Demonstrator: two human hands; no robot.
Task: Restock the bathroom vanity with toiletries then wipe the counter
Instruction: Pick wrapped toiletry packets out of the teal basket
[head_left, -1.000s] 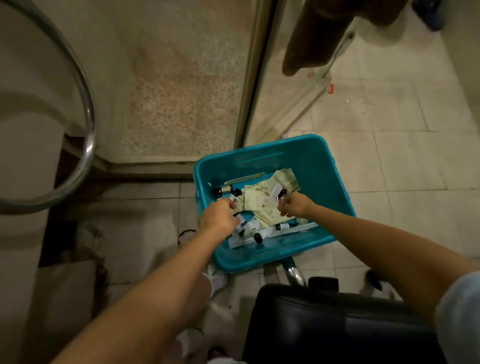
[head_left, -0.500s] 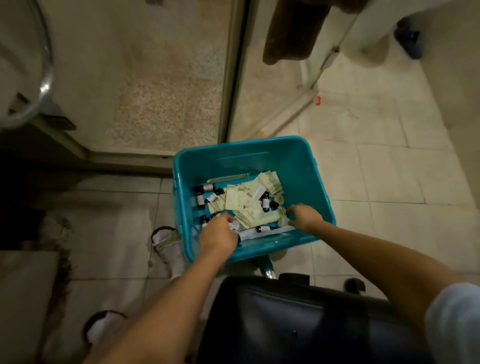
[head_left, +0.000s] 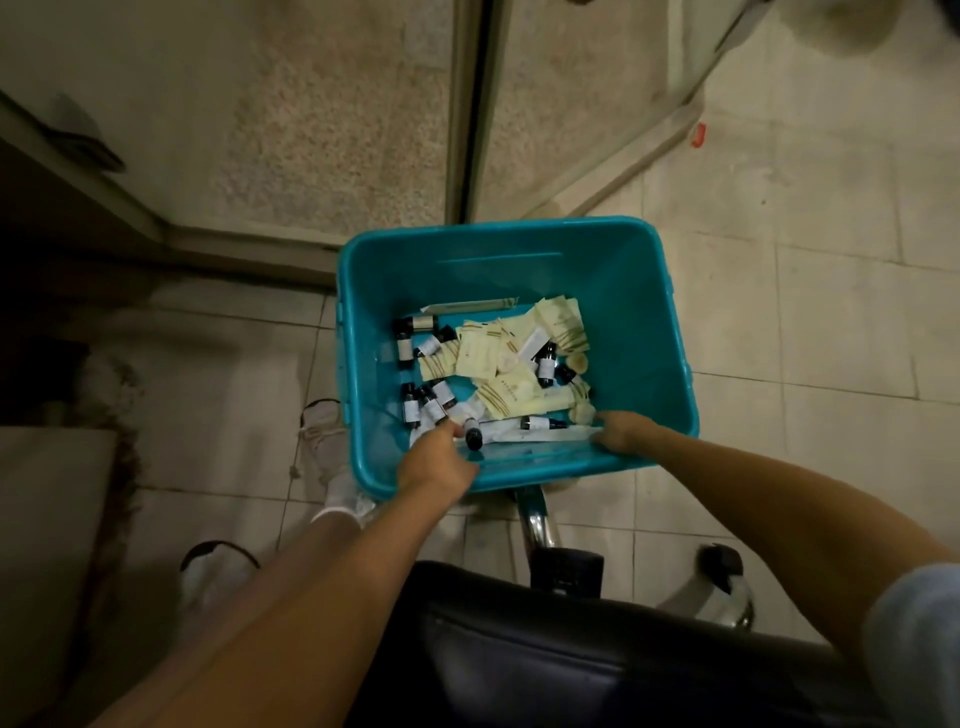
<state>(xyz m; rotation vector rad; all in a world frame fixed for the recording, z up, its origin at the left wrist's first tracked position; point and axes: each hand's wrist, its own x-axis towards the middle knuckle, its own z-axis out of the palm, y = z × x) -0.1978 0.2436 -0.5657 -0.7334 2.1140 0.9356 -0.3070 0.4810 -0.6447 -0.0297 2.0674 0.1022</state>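
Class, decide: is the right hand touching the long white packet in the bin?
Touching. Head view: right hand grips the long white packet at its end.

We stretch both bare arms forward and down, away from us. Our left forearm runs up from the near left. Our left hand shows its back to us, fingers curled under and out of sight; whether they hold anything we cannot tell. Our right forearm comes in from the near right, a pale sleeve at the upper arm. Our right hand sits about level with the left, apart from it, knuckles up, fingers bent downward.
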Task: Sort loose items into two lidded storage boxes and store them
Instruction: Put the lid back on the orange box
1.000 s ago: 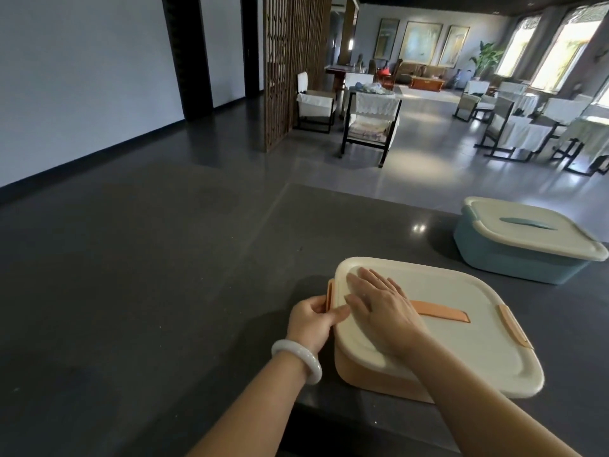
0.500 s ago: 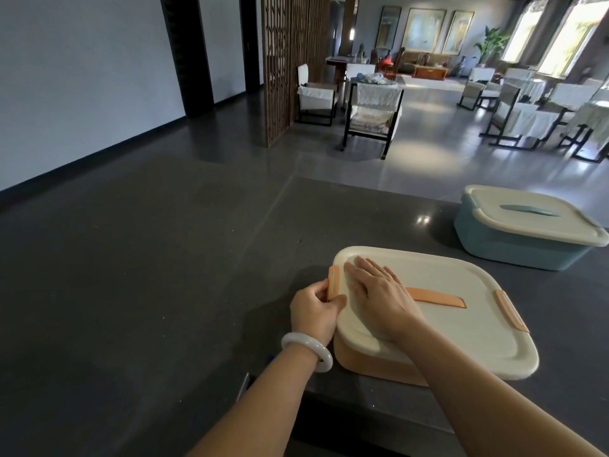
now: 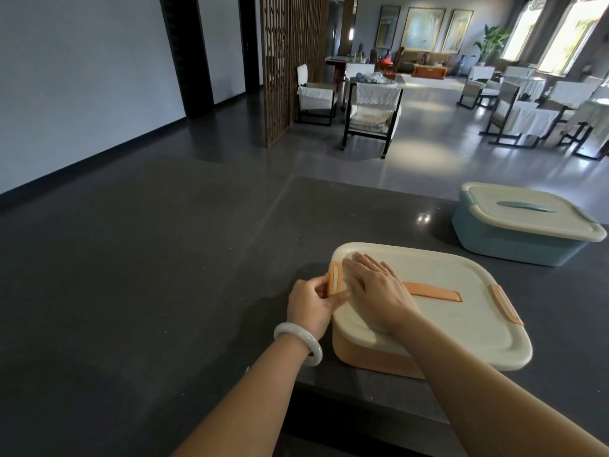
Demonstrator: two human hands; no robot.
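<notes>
Orange latch [image 3: 335, 279] pinched by left hand [image 3: 309, 306], right hand [image 3: 379, 291] pressing lid [image 3: 461, 318].

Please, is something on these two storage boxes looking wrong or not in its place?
Only the orange plastic latch at the left end of the orange box's cream lid: it stands open, pinched by the left hand, while the right-end latch lies flat. No spill or damage shows.

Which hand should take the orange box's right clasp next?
Probably right: the right hand lies flat on the lid, free, nearer the right clasp; the left hand pinches the left clasp.
</notes>
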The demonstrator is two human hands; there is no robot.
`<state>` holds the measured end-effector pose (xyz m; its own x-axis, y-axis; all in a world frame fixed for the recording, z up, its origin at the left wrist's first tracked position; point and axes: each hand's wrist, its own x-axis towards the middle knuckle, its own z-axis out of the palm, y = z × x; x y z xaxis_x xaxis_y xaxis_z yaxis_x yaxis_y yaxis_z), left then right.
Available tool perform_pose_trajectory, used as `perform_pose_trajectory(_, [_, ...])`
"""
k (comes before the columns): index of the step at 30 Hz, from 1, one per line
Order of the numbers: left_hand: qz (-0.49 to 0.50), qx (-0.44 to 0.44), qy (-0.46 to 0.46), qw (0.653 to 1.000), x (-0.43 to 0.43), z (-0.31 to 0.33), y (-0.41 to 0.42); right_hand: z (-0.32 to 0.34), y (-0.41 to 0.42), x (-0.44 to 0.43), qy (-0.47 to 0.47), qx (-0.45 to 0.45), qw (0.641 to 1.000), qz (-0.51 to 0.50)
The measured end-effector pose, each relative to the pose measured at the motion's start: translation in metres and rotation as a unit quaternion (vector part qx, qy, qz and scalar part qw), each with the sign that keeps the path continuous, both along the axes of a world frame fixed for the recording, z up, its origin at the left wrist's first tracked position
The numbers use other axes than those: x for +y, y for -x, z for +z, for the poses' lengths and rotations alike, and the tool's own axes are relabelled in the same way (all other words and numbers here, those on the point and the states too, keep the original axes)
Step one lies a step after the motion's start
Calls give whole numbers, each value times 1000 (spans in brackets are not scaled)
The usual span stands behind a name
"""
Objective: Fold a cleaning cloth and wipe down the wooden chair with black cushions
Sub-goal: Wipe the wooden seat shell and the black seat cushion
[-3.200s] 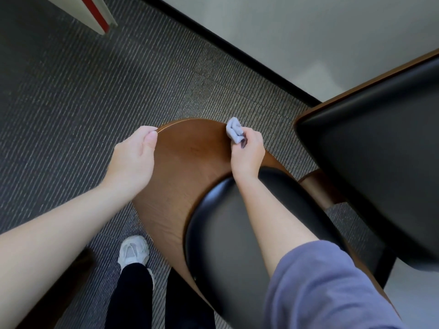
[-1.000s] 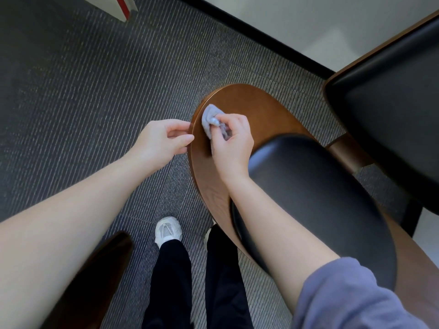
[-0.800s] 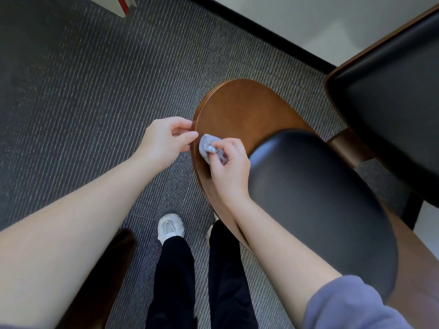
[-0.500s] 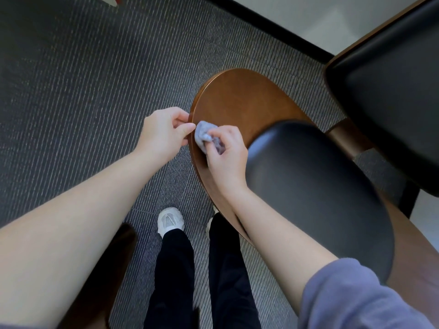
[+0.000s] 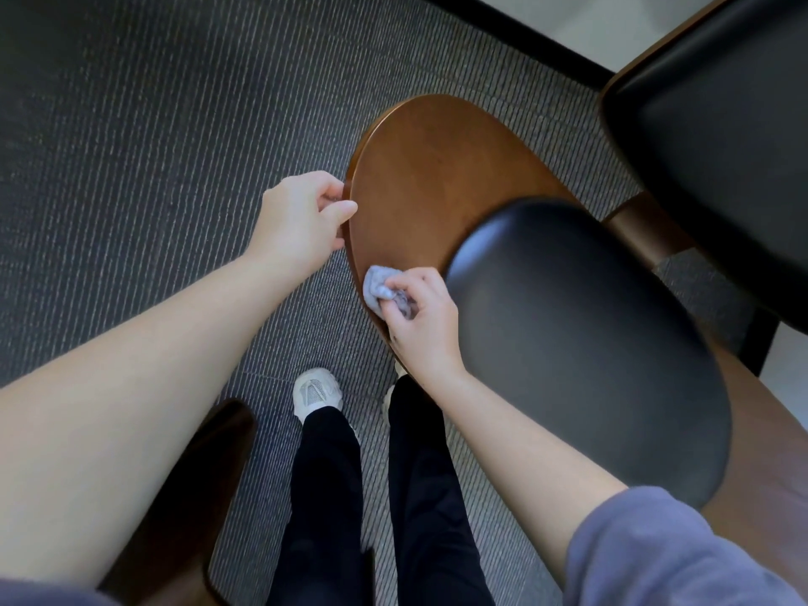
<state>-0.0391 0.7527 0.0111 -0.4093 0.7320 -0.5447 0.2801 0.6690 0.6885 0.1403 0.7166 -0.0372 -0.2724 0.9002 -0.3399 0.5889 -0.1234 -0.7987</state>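
Note:
The wooden chair back [image 5: 433, 177] is a rounded brown panel with a black cushion [image 5: 581, 338] fixed to its lower right part. My right hand [image 5: 422, 323] pinches a small bunched grey cleaning cloth [image 5: 378, 290] and presses it against the panel's lower left edge. My left hand [image 5: 304, 220] grips the left rim of the same panel, thumb on the front face and fingers curled behind it. A second black cushion [image 5: 717, 129] with a wooden rim fills the upper right corner.
Dark striped carpet [image 5: 153, 146] covers the floor to the left. My legs in black trousers and white shoes [image 5: 317, 391] stand just below the chair. A dark wooden piece [image 5: 192, 487] lies under my left forearm. A pale wall with a black baseboard [image 5: 542, 41] runs along the top.
My right hand has slid the cloth down the panel's left edge, away from my left hand. My left hand keeps its hold on the rim. The view has shifted slightly.

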Motion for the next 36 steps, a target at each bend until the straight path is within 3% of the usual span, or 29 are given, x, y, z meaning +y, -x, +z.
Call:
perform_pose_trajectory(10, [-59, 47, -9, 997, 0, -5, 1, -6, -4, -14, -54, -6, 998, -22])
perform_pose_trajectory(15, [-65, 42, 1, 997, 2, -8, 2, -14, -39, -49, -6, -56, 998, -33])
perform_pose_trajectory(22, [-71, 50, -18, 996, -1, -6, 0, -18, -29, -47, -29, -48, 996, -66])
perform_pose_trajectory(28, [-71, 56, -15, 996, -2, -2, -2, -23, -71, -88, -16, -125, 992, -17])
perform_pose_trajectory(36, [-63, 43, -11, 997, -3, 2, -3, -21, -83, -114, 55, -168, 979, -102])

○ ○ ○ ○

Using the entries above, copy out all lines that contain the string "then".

Task answer:
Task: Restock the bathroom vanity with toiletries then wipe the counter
`<state>` holds the measured end-effector pose (xyz m; its own x-axis, y-axis; all in a world frame fixed for the recording, z up, its origin at the left wrist's first tracked position; point and axes: each hand's wrist, its own x-axis towards the middle knuckle, its own z-axis out of the palm, y = z × x; x y z xaxis_x xaxis_y xaxis_z yaxis_x yaxis_y yaxis_z), left then right.

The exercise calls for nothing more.